Synthèse de Mon’Esse
Les fonds levés, au sein des membres de la Communauté des Etats de l’Afrique centrale (Cemac), n’ont pas donné lieu, pour l’essentiel, à des réalisations impulsant positivement les économies, selon l’analyse de l’agrégé des facultés de sciences économiques et de gestion Bruno Bekolo-Ebé.
«On croirait revenu durablement dans les années 1980-1990, donnant l’impression que nos pays n’ont tiré aucune leçon de ces années terribles qui ont été pourtant très douloureuses pour tout le corps social», constate-t-il dans une publication intitulée «l’urgence d’une prise de conscience dans l’espace Cemac !».
Revenant sur la tenue, le 16 décembre en urgence dans la capitale camerounaise, Yaoundé, d’un sommet des chefs d’État de la sous-région et les développements récents, dans les économies en général, et sur le marché monétaire et financier de la Cemac, en particulier, il s’interroge sur la capacité de cette organisation à tenir la route si devaient se poursuivre les tendances actuelles.
La tendance principale sur le marché monétaire et financier, depuis quelques années est, souligne Bruno Bekolo-Ebé, au développement des émissions de titres et obligations et bons du Trésor, une évolution elle-même la conséquence des grandes réformes engagées dans les années 1990, dans le cadre des politiques de sortie de la grave crise ayant frappé les économies de la sous-région dans les années 1980-1990, et dont les principales manifestations ont été l’apparition de profonds déséquilibres macroéconomiques touchant, sur le plan extérieur, l’ensemble des balances de paiements du fait notamment de la détérioration des termes de l’échange, d’une grave crise de la dette et des échanges, affectant le franc CFA, objet par la suite, d’une sévère dévaluation, et sur le plan interne, la chute de la production, la stagnation des économies, la baisse drastique de la croissance, avec des taux de croissance négatifs, et de lourds déficits des finances publiques.
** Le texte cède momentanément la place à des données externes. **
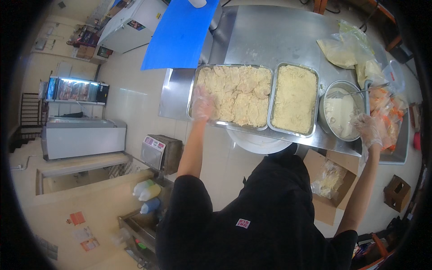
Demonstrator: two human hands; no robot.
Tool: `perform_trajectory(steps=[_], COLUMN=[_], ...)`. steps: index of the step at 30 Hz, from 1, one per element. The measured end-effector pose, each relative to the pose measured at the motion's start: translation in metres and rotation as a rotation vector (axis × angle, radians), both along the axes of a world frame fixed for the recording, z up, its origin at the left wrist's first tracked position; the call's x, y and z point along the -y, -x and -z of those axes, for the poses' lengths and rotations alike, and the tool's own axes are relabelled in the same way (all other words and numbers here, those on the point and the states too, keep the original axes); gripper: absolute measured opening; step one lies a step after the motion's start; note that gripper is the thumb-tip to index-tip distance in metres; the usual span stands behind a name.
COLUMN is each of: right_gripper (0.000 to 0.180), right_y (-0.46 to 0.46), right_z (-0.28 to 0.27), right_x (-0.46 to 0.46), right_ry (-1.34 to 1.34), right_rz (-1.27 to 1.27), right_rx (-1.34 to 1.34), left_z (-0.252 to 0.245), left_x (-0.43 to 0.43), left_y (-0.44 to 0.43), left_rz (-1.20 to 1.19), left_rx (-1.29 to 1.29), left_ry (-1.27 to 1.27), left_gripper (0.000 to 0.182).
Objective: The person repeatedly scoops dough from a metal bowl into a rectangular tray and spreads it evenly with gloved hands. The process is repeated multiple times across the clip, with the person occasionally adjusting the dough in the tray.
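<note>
In a clear plastic glove, my left hand (203, 104) is at the left end of a metal tray (271, 111) filled with flour-coated pieces, probably meat (241, 96). Its fingers are blurred, and whether they grip anything is unclear. Beside that tray stands a narrower metal tray (316, 101) of pale breading flour (294, 98). My right hand (368, 130), gloved too, is at the right rim of a round metal pot (324, 118). White batter (341, 108) with some lumps fills the pot. A metal utensil (362, 90) leans across its rim. The right fingertips are partly hidden.
Right of the pot, a grey bin (401, 145) holds orange-and-clear plastic bags (388, 114). Bags of pale powder (341, 55) lie on the steel table (270, 33). A blue board (182, 33) stands at the back left. Below are an open cardboard box (349, 162) and a white basin (258, 143).
</note>
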State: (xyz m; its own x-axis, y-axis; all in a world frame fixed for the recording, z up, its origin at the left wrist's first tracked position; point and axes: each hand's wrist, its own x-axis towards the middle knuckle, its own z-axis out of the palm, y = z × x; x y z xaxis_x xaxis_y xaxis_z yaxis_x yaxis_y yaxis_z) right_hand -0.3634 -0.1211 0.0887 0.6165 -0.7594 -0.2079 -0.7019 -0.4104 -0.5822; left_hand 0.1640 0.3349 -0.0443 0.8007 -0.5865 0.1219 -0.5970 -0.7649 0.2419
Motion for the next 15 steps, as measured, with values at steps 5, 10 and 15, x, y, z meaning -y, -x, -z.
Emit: perform_trajectory(steps=[5,10,15], right_gripper=[0.016,0.018,0.028], right_y=[0.009,0.009,0.017], right_z=[0.002,-0.014,-0.003], right_x=[0.004,0.002,0.026], right_ry=[0.051,-0.016,-0.137], right_rz=[-0.031,0.006,0.073], right_rx=[-0.169,-0.114,-0.076], left_z=[-0.035,-0.045,-0.005], left_x=[0.018,0.002,-0.017], left_y=[0.066,0.048,0.032], left_rz=[0.432,0.348,0.416], left_rx=[-0.140,-0.578,-0.629], left_ry=[0.035,-0.083,0.045], left_gripper=[0.045,0.034,0.028])
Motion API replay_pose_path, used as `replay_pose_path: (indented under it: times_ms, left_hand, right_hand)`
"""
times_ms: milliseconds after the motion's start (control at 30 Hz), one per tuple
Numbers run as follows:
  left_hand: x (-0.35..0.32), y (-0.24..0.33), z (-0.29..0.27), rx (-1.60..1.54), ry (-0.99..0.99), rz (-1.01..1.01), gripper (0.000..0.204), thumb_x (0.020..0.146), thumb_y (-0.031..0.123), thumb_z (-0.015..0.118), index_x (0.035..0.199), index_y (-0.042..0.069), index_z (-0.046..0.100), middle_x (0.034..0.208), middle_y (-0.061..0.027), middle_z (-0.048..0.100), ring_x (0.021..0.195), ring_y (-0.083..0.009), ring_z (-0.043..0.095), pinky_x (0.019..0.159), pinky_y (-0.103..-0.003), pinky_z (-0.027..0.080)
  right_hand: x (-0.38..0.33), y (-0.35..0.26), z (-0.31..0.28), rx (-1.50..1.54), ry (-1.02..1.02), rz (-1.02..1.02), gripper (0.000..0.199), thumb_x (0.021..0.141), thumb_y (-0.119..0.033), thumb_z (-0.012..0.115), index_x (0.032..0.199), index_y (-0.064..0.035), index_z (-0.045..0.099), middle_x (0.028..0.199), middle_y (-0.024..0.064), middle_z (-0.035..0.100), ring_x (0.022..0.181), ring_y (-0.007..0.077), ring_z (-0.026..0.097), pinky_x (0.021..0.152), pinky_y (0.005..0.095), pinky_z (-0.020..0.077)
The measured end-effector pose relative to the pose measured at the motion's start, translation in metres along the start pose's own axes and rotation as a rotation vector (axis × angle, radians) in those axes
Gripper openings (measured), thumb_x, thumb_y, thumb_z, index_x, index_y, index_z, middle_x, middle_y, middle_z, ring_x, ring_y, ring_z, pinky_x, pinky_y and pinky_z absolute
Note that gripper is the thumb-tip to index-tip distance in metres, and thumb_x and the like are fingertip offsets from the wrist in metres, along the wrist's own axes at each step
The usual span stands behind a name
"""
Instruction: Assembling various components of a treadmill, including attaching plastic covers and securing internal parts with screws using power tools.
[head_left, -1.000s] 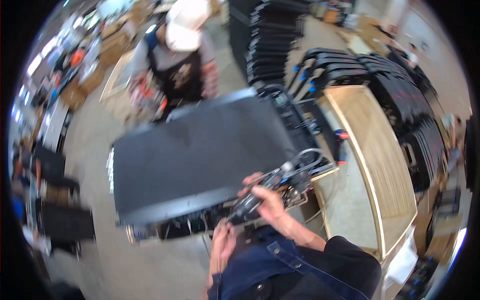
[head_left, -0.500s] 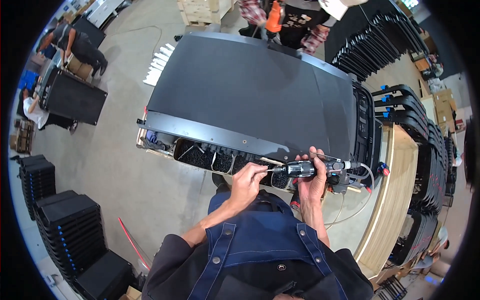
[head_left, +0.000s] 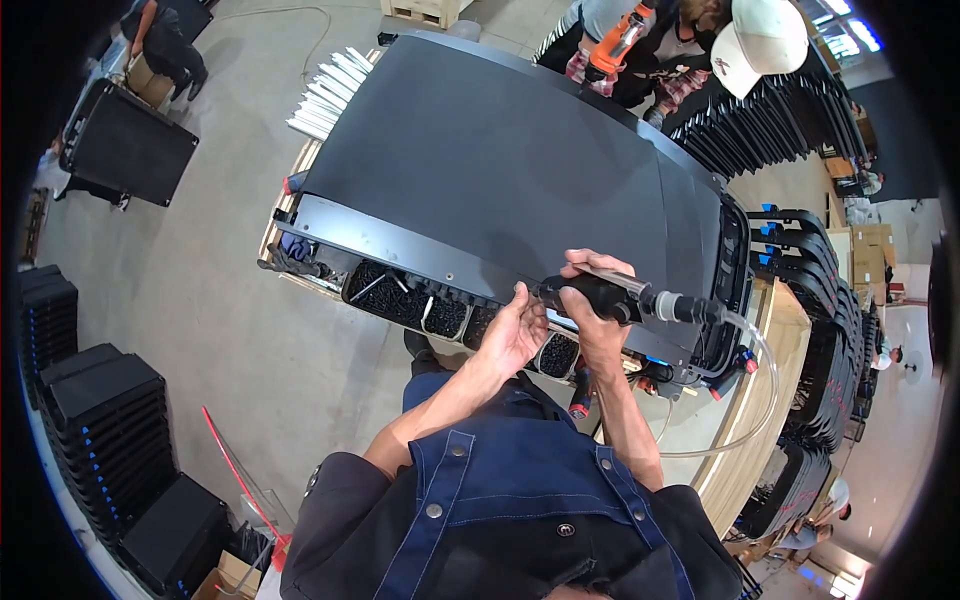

Les émissions de titres publics se sont ainsi considérablement développées et multipliées, d’autant que, après la crise de 2008, la Banque centrale a épousé la tendance mondiale du développement des politiques monétaires accommodantes, en admettant comme collatéraux, et donc éligibles au refinancement, les titres publics détenus par les banques.
«Si, jusque-là, l’évolution a été très positive, permettant aux États de mobiliser rapidement des financements moins onéreux, il semble que s’amorce depuis quelque temps, un retournement de tendance pour le moins inquiétant, l’euphorie des débuts donnant naissance à ce qui apparait manifestement comme des dérapages annonciateurs de crises.»
Ainsi, souligne le recteur honoraire des universités publiques de Douala et de Yaoundé II, dans pratiquement tous les pays de la Cemac, les dérapages budgétaires redeviennent récurrents, donnant lieu à des déficits budgétaires toujours croissants, la multiplication des émissions des titres, obligations et bons du Trésor dont l’encours s’élève, à fin octobre 2024 à 7167 milliards CFA, faisant craindre que le marché ne se sature, d’autant que celle-ci s’accompagne de la multiplication des situations de non-respect des échéances, toute chose de nature à compromettre la santé des banques, principales détentrices des titres émis.
Plus grave, alors que la crise de l’endettement avait été totalement résorbée avec la restructuration de la dette extérieure, restructuration consacrée par l’atteinte par les différents États du point d’achèvement, la crise de la dette a resurgi, les États ayant été depuis peu, repris par une frénésie d’endettement telle que dans certains pays comme le Congo, le Gabon, l’encours tend, voire dépasse, 100% du produit intérieur brut (PIB), et les demandes de rééchelonnement sont redevenues d’actualité, alors même que la pénurie des réserves de change s’exacerbe, aggravant la contrainte extérieure.
On est pratiquement, déplore l’universitaire, dans une situation de «croissance appauvrissante», selon l’expression de l’économiste indien Bhagwati, la croissance du PIB ne s’accompagnant pas d’une amélioration significative du niveau de vie de la population, qui au contraire se détériore, donnant l’impression qu’on est revenu durablement dans les années 1980-1990, et que les pays de la sous-région n’ont tiré aucune leçon de ces années terribles ayant pourtant été très douloureuses, pour tout le corps social.
Le Cameroun, la Centrafrique, le Congo, le Gabon, la Guinée Equatoriale et le Tchad donnent ainsi, au Fonds monétaire international (FMI), l’opportunité de reprendre «la main pour imposer ses médications dont les effets sont pourtant, à l’épreuve des faits, globalement négatifs, et alors même qu’ils n’ont pas encore fini de payer le lourd tribut des hypothèques que la politique d’ajustement structurel a fait peser sur nos économies, et sur les populations dont les conditions de vie ne font que se détériorer».